• Your objective
Please transcribe exactly, and only, the lines of the data below between the line holding "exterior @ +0" and the line holding "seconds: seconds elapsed", inclusive.

• Records
════════
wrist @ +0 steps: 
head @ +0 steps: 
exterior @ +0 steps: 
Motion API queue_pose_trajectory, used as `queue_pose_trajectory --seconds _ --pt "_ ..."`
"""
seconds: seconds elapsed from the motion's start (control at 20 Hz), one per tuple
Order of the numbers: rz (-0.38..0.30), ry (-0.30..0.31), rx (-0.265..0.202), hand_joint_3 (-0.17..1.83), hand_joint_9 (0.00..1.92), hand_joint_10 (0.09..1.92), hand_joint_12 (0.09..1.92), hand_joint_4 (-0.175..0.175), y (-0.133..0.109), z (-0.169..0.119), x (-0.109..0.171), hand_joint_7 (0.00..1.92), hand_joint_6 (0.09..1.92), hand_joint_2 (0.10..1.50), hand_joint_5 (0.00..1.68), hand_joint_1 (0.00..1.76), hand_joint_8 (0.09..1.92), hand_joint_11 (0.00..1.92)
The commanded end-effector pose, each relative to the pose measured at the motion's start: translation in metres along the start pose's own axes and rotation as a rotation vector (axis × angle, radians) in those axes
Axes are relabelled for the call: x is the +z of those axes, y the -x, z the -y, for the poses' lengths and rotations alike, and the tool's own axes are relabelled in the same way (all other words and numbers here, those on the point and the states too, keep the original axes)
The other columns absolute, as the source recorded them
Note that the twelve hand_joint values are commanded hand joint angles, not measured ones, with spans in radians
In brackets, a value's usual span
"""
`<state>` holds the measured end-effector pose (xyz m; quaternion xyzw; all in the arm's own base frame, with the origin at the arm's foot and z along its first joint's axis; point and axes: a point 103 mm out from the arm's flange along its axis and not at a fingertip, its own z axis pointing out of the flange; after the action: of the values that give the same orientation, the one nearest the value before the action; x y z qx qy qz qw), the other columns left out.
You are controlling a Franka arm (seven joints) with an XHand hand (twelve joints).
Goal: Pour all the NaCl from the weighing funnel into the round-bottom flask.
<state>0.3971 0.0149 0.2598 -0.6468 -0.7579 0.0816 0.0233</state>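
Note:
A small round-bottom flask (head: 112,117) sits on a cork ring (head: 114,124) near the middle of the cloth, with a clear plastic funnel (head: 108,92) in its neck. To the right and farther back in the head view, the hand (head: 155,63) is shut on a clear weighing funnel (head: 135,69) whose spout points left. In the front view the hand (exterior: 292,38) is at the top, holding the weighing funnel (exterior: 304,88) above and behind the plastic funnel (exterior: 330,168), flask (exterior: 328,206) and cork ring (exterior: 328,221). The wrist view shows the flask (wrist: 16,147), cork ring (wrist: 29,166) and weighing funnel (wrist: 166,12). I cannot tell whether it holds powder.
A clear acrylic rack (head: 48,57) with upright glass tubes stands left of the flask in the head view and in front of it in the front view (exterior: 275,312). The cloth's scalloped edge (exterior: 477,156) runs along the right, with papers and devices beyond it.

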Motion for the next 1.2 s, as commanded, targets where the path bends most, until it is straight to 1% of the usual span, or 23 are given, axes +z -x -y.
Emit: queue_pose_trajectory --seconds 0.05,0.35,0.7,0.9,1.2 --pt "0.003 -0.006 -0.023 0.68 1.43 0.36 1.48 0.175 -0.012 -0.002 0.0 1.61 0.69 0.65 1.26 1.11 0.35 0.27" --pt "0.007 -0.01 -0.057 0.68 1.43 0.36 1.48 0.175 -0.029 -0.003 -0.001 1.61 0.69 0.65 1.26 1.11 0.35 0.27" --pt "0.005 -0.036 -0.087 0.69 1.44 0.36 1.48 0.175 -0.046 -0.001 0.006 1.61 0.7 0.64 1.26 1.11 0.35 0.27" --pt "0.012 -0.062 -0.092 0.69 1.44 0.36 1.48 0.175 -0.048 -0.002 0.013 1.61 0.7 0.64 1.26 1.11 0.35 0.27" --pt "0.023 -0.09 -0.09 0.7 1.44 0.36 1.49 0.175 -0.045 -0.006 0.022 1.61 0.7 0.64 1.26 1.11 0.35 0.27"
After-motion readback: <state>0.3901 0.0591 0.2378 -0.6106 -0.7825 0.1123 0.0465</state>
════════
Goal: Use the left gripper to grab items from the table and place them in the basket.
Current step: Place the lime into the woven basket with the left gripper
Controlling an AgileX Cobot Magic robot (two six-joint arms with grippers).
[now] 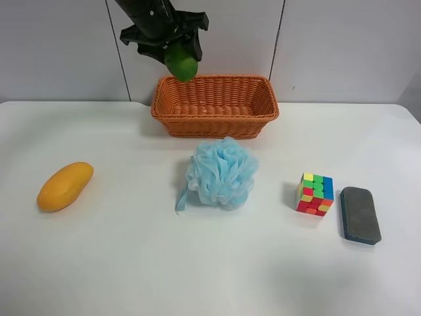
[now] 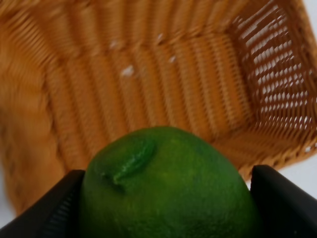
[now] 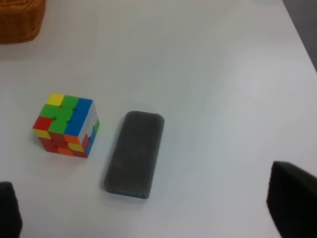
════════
• Response area
exterior @ +0 steps: 
Motion API queue_pose_trajectory, used as `queue_pose_trajectory --seconds _ --pt "_ ..."`
"""
seconds: seconds elapsed from the motion's start (control at 20 Hz), one per tuple

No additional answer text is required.